The 96-early 98 12V are the best,as they have better pumps which will produce more HP,if you want to turn it up.


----------



## dany (Aug 21, 2001)

my buddies got a 98 1ton that he put singles on with a aluminum flatbed, dual smoke stacks, 6inch exhaust all the way to the front,50 gal fuel tank and air ride suspension with a air ride hitch. but anyway the only problems hes had is the srater losens up perodically one'm dont know why?


----------



## plowking35 (Dec 21, 1999)

Buddy just lost his left front axel seal on his 97 one ton, C&C.
Also all dodge 1 tons came with dualies after 93, so why would anyone want to put srw on that truck is beyond me.
Disagee all you want about the injector pumps, but I know of several 94-98 1/2 trucks that lost the brazilian bosch pumps between 90-120K. Its not as bad as gm's issue with IP, but still something to watch for. And unlike GM, you are SOL if you are past 5 yrs or 100K.
Yes new ones are 2300.00 but rebuilds are closer to 1200.00
Dino


----------



## LawnSmith (Aug 9, 2001)

man, thanks for the great replies! between this site and LawnSite i think you all have covered everything there is! it sounds like i dont have to be expecting much maintenance. i never liked dodges that much until i got to tow w/ a firends cummins. i fell in love instantly. 

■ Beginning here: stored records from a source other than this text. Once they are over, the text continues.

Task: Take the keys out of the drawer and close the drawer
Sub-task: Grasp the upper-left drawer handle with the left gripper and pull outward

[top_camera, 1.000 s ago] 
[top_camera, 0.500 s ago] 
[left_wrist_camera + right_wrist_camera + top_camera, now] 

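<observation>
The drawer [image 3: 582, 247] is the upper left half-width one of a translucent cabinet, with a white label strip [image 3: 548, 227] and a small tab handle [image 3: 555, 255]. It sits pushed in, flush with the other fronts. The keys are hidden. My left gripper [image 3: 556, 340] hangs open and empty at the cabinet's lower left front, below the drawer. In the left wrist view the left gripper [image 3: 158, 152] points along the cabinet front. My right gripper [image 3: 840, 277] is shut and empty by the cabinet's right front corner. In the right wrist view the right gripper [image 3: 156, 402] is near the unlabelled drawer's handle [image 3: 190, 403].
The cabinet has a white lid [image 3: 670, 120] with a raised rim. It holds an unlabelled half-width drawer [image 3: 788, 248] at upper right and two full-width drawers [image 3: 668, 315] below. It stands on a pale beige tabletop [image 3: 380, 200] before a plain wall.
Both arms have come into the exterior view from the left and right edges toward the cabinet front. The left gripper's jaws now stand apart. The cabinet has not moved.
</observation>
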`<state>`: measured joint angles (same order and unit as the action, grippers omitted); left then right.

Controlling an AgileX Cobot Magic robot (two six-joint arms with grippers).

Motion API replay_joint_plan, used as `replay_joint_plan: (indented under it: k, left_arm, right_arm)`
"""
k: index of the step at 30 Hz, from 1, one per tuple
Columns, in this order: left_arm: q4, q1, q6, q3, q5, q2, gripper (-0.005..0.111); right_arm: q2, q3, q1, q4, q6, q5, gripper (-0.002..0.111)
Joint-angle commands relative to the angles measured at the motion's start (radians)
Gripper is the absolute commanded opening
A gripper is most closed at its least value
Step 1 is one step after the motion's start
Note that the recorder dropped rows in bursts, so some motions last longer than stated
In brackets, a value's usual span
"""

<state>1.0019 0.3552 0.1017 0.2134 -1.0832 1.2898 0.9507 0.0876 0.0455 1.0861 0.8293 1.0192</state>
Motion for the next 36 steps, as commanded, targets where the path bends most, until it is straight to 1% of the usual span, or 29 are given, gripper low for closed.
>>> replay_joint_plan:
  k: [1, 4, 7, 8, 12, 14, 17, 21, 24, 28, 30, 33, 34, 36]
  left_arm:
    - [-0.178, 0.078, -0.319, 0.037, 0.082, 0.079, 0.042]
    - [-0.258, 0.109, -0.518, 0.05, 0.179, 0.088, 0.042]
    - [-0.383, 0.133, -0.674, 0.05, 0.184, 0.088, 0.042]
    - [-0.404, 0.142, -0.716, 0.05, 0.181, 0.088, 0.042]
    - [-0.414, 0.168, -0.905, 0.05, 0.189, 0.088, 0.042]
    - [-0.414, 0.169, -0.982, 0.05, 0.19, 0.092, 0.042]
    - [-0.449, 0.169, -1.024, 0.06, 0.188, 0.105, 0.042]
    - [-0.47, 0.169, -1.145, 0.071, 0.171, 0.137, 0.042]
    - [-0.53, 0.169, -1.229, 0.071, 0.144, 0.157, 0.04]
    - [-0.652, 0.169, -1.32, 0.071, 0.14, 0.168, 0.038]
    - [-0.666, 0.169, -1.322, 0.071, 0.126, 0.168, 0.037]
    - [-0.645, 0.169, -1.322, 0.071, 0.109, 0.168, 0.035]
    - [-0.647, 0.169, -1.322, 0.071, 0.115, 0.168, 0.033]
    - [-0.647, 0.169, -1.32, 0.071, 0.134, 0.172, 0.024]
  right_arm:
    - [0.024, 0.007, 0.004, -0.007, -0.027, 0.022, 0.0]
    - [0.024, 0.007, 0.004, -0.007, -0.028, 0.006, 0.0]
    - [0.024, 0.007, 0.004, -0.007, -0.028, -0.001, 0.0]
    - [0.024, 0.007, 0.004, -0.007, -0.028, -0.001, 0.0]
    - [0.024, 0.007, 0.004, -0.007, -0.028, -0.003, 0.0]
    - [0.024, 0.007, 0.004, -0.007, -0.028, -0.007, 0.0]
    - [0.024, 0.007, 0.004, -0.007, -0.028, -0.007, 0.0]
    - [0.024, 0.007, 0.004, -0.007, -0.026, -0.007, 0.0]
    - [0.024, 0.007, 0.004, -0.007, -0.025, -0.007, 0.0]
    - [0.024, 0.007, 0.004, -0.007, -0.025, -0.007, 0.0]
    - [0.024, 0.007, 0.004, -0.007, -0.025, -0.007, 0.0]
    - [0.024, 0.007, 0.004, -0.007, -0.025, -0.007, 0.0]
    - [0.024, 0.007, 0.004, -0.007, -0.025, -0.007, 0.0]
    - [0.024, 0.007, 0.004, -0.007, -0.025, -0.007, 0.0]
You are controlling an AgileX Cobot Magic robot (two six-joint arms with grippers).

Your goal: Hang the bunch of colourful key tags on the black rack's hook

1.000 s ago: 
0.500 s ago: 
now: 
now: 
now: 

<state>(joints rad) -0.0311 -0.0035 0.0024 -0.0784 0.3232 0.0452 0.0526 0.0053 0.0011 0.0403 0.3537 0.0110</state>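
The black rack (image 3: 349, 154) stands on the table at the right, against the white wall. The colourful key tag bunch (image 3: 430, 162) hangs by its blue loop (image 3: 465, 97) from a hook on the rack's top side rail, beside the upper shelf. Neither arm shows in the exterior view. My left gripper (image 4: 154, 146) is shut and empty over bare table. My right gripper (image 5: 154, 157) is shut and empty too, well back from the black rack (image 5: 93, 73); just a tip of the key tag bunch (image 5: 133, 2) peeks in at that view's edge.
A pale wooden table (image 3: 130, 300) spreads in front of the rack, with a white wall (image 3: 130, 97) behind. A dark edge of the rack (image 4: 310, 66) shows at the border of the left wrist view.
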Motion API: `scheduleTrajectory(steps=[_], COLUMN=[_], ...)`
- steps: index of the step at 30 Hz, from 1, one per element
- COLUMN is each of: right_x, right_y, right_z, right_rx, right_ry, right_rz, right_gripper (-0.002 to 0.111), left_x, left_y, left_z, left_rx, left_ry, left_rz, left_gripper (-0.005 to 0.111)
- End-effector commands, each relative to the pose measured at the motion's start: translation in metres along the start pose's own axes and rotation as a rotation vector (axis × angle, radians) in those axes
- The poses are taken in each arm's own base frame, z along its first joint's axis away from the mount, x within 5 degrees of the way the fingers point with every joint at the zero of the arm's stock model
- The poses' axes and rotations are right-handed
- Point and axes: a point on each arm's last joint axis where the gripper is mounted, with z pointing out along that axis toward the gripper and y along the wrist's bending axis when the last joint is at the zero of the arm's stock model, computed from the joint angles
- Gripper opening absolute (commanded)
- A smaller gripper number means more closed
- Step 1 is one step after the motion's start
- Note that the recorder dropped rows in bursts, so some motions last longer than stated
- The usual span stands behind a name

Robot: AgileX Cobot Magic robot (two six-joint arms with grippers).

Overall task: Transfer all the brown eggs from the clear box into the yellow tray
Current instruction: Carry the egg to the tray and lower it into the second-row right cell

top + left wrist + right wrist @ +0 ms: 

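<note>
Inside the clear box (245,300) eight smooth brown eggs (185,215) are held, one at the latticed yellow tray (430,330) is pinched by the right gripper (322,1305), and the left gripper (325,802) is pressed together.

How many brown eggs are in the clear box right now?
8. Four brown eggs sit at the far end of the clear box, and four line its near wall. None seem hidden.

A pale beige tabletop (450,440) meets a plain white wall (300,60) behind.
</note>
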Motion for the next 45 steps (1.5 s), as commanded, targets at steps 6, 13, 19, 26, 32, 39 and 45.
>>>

thanks again for all the good responses.


----------



## plowking35 (Dec 21, 1999)

upper and lower ball joints as well around 80K
Dino


----------



## JLC (Feb 19, 2001)

Just had a fuel shut off solenoid go bad with 34,000 on my 97. $450 dollars. Ouch.


----------



## Bighammer (Aug 20, 2003)

There is also an alignment dowel in the timing case that can come out and get in the timing gears. Very slight chance of it happening, but expensive to fix if it does. (make a big oil leak) There is a kit to drill and tap a hole to put a bolt in front of the KDP (killer dowel pin) or you can pulll the cover off and puta metal tab in front of it. All of the 2nd gen (94-98) are susceptible to this. Read more about it at tdr1.com


----------



## BWhite (Sep 30, 2002)

*other items*

gas tank sender ( well documented plus repairs to be found here ) Front U joints, front axle actuator valve ( on top of trans)


----------



## LawnSmith (Aug 9, 2001)

sorta funny that this even came back up. something else that is funny, i didnt even get a Dodge, yikes! 

i stayed loyal to chevy and picked up a '00 2500hd. 

sorry guys!


----------